A. Original Contract Between Willingham (at Graf Firm) and Hoglund

¶3 Following an automobile accident in June 2000, in which he was injured, Robert Bostwick entered into a contingent fee agreement with Olympia attorney F. Daniel Graf. Graf agreed to represent Bostwick in his personal injury case with the understanding that Graf could associate outside counsel to assist in Bostwick’s representation. [860]*860Their fee agreement provided for a one-third contingent attorney fee on any recovery from the litigation. Paragraph 10 of the fee agreement stated that an attorney withdrawing from Bostwick’s representation would receive no fee.

¶4 Sherelle Willingham, an associate attorney at Graf’s law firm, was the primary contact and lead attorney for Bostwick. In June 2001, Graf entered into an association of counsel agreement with attorney John Hoglund. Under the agreement, Hoglund was the lead attorney; he undertook the primary representation of Bostwick and, in return, he was entitled to 80 percent of the contingent fee if he recovered damages for Bostwick. Once Hoglund obtained Bostwick’s file, Willingham’s involvement was “limited to periodic, regular conferences” with Hoglund’s paralegal. Hoglund and Willingham had very limited contact concerning the Bostwick litigation.

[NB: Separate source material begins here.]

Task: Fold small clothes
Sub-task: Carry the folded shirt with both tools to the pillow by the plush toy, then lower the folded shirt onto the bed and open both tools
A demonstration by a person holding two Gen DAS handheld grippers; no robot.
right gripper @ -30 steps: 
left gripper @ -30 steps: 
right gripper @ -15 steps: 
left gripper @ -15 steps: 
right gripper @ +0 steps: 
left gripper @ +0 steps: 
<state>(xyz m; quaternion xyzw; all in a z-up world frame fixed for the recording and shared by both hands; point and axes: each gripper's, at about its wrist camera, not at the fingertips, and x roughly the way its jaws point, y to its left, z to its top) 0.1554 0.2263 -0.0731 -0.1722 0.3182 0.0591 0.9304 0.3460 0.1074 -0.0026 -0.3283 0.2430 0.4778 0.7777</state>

¶5 Between June 2001 and July 2003, Hoglund provided most of the legal assistance on Bostwick’s case. Hoglund filed the complaint, engaged in discovery, and retained expert witnesses. He also attended a mediation with Bostwick and the tortfeasor’s insurance company and procured and rejected a $150,000 settlement offer as too low, telling Bostwick that the offer would increase once the insurance company had an opportunity to evaluate the claim fully.

B. Willingham Leaves Graf Firm for Goldstein Firm

¶6 While Hoglund was working on Bostwick’s case, in July 2001, Willingham left the Graf law firm to work part time at the Goldstein Law Office. Graf allowed Willing-ham to take her personal injury cases to Goldstein, one of which was Bostwick’s case.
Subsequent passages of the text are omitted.